_Brief:_
Please copy, with no word changed, only the run of lines that opens with the line containing "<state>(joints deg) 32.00" and closes with the last line below.

_Data below:_
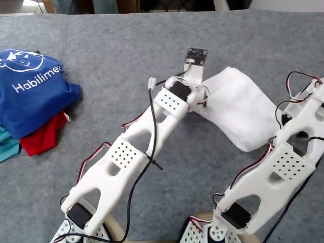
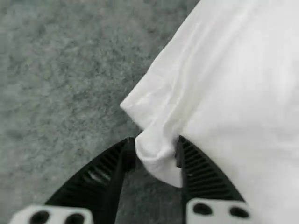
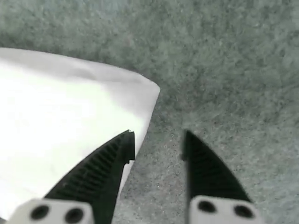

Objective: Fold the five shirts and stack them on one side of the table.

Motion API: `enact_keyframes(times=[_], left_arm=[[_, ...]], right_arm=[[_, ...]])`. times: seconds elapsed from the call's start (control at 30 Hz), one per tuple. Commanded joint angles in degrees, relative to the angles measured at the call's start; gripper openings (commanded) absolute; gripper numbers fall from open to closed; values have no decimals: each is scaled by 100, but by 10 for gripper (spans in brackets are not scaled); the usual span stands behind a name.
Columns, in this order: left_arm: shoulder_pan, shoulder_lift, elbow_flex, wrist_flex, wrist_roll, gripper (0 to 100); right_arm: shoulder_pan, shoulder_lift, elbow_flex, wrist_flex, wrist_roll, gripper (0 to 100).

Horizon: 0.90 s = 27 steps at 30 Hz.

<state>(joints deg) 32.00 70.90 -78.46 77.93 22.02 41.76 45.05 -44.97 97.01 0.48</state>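
A folded white shirt [image 1: 238, 109] lies on the grey felt table, right of centre. My left gripper [image 2: 156, 156] is shut on a bunched corner of the white shirt [image 2: 224, 88]; in the high view the left gripper [image 1: 198, 99] is at the shirt's left edge. My right gripper [image 3: 156, 145] is open just above the table, one fingertip [image 3: 124, 142] over another corner of the white shirt [image 3: 60, 126] and the other over bare felt. At the table's left edge a blue shirt [image 1: 30, 86] lies on top of a red shirt [image 1: 46, 134] and a teal one [image 1: 7, 144].
The grey table [image 1: 111, 45] has free room at the back and in the middle. The right arm [image 1: 288, 162] stands along the right edge, close to the white shirt.
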Motion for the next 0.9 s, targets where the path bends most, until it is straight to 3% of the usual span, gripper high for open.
enact_keyframes(times=[0.0, 0.17, 0.3, 0.4, 0.63, 0.73, 0.87], left_arm=[[-347, -624, -576, 844, -62, 242], [-1077, -1073, -1552, 1776, -492, 241], [-2079, -1767, -1516, 2321, -659, 238], [-3213, -2532, -971, 2321, -774, 238], [-5640, -4325, 2123, 2321, -1143, 228], [-6360, -5064, 3697, 2242, -1152, 232], [-6800, -5468, 5455, 1284, -1160, 232]], right_arm=[[0, -409, -470, 167, -185, 457], [-299, -426, -1156, 396, -149, 584], [-466, -629, -1771, 404, -149, 545], [-598, -1068, -1947, 413, -149, 452], [-1152, -1868, -1798, 404, -9, 33], [-1521, -2070, -1367, 413, 132, 29], [-2048, -2492, -664, 404, 132, 33]])
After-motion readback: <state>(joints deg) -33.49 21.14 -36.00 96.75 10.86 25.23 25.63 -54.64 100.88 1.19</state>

_Answer to this problem:_
<state>(joints deg) 32.00 70.90 -78.46 77.93 22.02 41.76 45.05 -44.97 97.01 0.48</state>
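A folded white shirt [image 1: 238, 109] lies on the grey felt table, right of centre. My left gripper [image 2: 156, 156] is shut on a bunched corner of the white shirt [image 2: 224, 88]; in the high view the left gripper [image 1: 198, 99] is at the shirt's left edge. My right gripper [image 3: 156, 145] is open just above the table, one fingertip [image 3: 124, 142] over another corner of the white shirt [image 3: 60, 126] and the other over bare felt. At the table's left edge a blue shirt [image 1: 30, 86] lies on top of a red shirt [image 1: 46, 134] and a teal one [image 1: 7, 144].
The grey table [image 1: 111, 45] has free room at the back and in the middle. The right arm [image 1: 288, 162] stands along the right edge, close to the white shirt.
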Motion for the next 0.9 s, targets where the path bends most, until it is straight to 3% of the usual span, gripper high for open.
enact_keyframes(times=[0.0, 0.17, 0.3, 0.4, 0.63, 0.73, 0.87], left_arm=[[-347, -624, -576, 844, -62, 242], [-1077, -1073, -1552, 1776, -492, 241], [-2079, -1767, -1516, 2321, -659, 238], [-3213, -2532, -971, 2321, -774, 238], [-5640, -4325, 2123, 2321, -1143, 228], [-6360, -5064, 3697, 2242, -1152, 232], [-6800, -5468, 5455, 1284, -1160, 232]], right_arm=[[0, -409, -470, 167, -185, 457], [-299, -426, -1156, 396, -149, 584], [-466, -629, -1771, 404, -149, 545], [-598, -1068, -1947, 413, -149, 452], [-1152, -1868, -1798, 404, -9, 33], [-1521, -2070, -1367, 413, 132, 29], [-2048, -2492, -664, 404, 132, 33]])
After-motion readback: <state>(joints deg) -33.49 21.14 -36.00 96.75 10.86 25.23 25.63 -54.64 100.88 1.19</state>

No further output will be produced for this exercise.